Instructions for the task ->
Every record that follows should be printed verbatim.

Task data ->
━━━━━━━━━━

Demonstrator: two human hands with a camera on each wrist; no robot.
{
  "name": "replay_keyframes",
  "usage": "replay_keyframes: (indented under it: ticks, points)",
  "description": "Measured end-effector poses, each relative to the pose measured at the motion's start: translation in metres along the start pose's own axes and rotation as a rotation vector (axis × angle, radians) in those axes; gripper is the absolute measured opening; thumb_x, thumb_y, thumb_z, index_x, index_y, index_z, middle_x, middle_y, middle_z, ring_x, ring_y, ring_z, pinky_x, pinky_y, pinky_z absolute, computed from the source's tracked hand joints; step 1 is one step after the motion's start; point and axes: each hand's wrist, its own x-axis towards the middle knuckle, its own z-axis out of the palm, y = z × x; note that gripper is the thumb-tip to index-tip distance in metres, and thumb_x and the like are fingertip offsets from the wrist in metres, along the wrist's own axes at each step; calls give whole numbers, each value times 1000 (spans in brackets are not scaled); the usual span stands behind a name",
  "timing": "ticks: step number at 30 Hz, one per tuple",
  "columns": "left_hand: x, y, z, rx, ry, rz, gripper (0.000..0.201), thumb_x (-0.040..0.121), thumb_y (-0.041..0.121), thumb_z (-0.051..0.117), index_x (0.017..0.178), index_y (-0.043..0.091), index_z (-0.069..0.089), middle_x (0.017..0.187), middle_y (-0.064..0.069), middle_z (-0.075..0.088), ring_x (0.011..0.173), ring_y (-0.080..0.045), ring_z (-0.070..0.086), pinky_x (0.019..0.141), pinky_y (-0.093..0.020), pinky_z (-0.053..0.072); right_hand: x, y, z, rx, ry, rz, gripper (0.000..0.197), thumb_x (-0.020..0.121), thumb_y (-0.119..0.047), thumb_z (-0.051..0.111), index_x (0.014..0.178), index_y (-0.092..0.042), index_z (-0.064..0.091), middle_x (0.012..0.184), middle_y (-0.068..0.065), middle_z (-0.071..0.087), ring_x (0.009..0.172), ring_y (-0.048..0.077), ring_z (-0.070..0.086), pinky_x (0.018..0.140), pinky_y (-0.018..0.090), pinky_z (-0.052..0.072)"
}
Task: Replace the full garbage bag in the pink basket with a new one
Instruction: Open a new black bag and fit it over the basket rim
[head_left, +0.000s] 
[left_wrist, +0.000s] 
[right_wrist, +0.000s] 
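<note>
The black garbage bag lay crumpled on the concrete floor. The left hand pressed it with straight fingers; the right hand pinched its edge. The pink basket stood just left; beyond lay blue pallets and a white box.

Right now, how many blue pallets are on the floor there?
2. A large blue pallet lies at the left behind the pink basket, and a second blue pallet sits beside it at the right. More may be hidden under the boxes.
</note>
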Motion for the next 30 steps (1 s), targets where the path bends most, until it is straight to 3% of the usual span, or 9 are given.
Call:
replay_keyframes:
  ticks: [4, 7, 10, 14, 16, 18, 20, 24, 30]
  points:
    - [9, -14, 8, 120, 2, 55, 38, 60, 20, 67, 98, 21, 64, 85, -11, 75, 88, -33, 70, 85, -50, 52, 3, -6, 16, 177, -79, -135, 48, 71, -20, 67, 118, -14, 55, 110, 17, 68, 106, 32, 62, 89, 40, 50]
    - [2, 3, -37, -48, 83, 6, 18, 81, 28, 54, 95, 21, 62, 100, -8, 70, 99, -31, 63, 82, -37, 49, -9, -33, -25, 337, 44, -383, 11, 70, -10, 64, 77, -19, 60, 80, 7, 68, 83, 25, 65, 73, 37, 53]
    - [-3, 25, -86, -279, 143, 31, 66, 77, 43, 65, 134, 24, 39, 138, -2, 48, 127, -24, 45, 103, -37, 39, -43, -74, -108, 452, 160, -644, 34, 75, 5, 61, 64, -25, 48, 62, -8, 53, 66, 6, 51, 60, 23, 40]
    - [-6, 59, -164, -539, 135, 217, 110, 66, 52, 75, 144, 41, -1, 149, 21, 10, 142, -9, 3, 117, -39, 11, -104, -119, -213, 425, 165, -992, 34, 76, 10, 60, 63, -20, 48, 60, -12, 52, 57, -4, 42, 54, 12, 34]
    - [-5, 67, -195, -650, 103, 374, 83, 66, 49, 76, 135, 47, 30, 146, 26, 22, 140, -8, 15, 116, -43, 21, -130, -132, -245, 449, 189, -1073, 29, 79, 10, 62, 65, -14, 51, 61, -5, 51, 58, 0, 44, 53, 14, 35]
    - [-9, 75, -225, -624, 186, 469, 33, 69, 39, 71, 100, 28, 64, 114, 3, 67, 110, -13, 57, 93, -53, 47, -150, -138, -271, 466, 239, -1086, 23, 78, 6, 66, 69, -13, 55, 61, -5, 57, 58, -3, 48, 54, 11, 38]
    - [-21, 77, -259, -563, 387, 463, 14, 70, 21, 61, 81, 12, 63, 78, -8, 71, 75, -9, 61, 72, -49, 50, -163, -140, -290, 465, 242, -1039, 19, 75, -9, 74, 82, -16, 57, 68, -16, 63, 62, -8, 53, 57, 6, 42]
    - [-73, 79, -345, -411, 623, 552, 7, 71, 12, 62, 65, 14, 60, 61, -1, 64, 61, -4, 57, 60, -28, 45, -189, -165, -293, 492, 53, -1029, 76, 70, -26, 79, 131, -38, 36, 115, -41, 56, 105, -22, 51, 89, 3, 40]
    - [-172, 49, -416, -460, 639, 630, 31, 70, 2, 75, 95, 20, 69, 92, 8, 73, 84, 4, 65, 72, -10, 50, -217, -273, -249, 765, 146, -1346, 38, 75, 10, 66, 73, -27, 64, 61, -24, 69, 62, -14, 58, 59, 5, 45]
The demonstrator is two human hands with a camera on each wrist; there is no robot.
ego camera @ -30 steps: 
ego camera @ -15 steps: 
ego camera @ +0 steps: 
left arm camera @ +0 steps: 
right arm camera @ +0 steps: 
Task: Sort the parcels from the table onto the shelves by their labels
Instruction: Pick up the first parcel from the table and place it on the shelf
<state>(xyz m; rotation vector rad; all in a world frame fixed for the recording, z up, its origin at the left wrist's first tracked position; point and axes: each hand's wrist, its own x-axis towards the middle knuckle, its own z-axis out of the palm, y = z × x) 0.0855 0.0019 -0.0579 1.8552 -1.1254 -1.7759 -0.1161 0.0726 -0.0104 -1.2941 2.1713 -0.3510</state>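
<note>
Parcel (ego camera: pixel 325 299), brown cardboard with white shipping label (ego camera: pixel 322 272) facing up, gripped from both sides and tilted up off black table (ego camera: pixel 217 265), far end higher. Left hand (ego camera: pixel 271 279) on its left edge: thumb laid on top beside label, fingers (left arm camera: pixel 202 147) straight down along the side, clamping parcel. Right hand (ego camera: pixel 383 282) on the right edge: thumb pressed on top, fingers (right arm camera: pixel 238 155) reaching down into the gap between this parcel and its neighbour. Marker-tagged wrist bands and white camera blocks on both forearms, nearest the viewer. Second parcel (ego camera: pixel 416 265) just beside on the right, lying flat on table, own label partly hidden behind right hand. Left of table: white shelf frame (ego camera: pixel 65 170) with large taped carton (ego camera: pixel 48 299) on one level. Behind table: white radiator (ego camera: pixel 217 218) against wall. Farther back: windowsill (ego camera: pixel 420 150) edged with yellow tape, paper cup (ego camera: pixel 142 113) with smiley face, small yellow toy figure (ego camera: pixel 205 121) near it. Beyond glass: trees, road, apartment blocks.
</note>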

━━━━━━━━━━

Result of the task ->
Demonstrator: two human hands with a camera on each wrist; no robot.
{
  "name": "replay_keyframes",
  "usage": "replay_keyframes: (indented under it: ticks, points)",
  "description": "Measured end-effector poses, each relative to the pose measured at the motion's start: translation in metres along the start pose's own axes and rotation as a rotation vector (axis × angle, radians) in those axes; gripper is the absolute measured opening; thumb_x, thumb_y, thumb_z, index_x, index_y, index_z, middle_x, middle_y, middle_z, ring_x, ring_y, ring_z, pinky_x, pinky_y, pinky_z absolute, computed from the source's tracked hand joints; step 1 is one step after the motion's start; point and axes: each hand's wrist, its own x-axis towards the middle knuckle, its own z-axis out of the palm, y = z × x; note that gripper is the thumb-tip to index-tip distance in metres, and thumb_x and the like are fingertip offsets from the wrist in metres, along the wrist's own axes at each step; calls give whole numbers, each value times 1000 (spans in brackets are not scaled); the usual span stands behind a name",
  "timing": "ticks: step number at 30 Hz, one per tuple",
  "columns": "left_hand: x, y, z, rx, ry, rz, gripper (0.000..0.201), thumb_x (-0.040..0.121), thumb_y (-0.041..0.121), thumb_z (-0.051..0.117), index_x (0.017..0.178), index_y (-0.043..0.091), index_z (-0.069..0.089), middle_x (0.017..0.187), middle_y (-0.064..0.069), middle_z (-0.075..0.088), ring_x (0.011..0.173), ring_y (-0.080..0.045), ring_z (-0.070..0.086), pinky_x (0.019..0.141), pinky_y (-0.093..0.020), pinky_z (-0.053..0.072); right_hand: x, y, z, rx, ry, rz, gripper (0.000..0.197), thumb_x (-0.020..0.121), thumb_y (-0.119..0.047), thumb_z (-0.051..0.111), index_x (0.014..0.178), index_y (-0.092..0.042), index_z (-0.064..0.091), middle_x (0.012..0.184), middle_y (-0.068..0.065), middle_z (-0.071..0.087), ring_x (0.009..0.172), ring_y (-0.048..0.077), ring_z (-0.070..0.086), pinky_x (0.018..0.140), pinky_y (-0.018..0.090), pinky_z (-0.052..0.072)"
}
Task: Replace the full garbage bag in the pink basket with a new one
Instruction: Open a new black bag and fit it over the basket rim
[head_left, +0.000s] 
[left_wrist, +0.000s] 
[right_wrist, +0.000s] 
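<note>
The black garbage bag lay crumpled on the concrete floor. The left hand pressed it with straight fingers; the right hand pinched its edge. The pink basket stood just left; beyond lay blue pallets and a white box.

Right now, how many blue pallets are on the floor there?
2. A large blue pallet lies at the left behind the pink basket, and a second blue pallet sits beside it at the right. More may be hidden under the boxes.
</note>
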Motion for the next 30 steps (1 s), targets where the path bends most, until it is straight to 3% of the usual span, or 9 are given.
Call:
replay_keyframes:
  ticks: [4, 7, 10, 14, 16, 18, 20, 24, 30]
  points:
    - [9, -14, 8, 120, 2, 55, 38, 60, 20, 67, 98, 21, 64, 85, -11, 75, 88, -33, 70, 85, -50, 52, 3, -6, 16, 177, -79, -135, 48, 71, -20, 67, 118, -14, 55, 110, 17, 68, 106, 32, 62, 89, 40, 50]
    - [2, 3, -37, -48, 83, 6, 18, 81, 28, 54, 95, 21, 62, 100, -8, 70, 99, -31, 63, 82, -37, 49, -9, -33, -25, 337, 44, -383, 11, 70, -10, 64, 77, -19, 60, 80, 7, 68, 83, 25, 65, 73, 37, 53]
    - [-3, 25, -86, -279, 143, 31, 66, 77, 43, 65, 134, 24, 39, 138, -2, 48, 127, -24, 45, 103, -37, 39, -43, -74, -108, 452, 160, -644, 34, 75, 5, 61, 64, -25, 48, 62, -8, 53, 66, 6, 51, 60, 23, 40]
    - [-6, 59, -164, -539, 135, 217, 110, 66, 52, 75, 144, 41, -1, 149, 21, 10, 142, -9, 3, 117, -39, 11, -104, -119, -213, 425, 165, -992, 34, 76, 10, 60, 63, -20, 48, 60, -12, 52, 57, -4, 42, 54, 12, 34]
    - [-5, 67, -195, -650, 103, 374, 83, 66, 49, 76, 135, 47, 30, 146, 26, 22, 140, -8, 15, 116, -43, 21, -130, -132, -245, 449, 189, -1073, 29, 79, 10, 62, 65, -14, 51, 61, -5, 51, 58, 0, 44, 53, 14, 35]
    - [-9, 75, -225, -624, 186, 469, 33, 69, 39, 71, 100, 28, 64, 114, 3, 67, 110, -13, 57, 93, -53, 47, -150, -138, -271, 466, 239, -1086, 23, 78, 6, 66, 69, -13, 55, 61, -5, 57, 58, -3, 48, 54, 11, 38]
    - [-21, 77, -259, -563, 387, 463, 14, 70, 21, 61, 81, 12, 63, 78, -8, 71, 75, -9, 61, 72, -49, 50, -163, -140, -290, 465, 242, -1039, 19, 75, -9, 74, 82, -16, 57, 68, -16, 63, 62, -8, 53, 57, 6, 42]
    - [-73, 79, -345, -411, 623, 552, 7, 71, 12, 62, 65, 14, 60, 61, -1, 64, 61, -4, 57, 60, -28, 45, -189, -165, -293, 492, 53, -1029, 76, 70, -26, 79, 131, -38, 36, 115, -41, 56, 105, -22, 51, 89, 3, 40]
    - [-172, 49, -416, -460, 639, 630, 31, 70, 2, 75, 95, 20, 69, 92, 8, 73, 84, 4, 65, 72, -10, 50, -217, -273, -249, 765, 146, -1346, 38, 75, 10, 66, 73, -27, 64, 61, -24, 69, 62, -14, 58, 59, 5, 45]
The demonstrator is two human hands with a camera on each wrist; there is no robot.
ego camera @ -30 steps: 
ego camera @ -15 steps: 
ego camera @ +0 steps: 
left arm camera @ +0 steps: 
right arm camera @ +0 steps: 
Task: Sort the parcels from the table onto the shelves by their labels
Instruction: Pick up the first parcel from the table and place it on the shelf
<state>(xyz m; rotation vector rad; all in a world frame fixed for the recording, z up, its origin at the left wrist's first tracked position; point and axes: each hand's wrist, its own x-axis towards the middle knuckle, its own z-axis out of the palm, y = z × x) 0.0855 0.0019 -0.0579 1.8552 -1.1254 -1.7759 -0.1161 0.0726 -0.0104 -1.2941 2.1713 -0.3510</state>
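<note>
Parcel (ego camera: pixel 325 299), brown cardboard with white shipping label (ego camera: pixel 322 272) facing up, gripped from both sides and tilted up off black table (ego camera: pixel 217 265), far end higher. Left hand (ego camera: pixel 271 279) on its left edge: thumb laid on top beside label, fingers (left arm camera: pixel 202 147) straight down along the side, clamping parcel. Right hand (ego camera: pixel 383 282) on the right edge: thumb pressed on top, fingers (right arm camera: pixel 238 155) reaching down into the gap between this parcel and its neighbour. Marker-tagged wrist bands and white camera blocks on both forearms, nearest the viewer. Second parcel (ego camera: pixel 416 265) just beside on the right, lying flat on table, own label partly hidden behind right hand. Left of table: white shelf frame (ego camera: pixel 65 170) with large taped carton (ego camera: pixel 48 299) on one level. Behind table: white radiator (ego camera: pixel 217 218) against wall. Farther back: windowsill (ego camera: pixel 420 150) edged with yellow tape, paper cup (ego camera: pixel 142 113) with smiley face, small yellow toy figure (ego camera: pixel 205 121) near it. Beyond glass: trees, road, apartment blocks.
</note>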

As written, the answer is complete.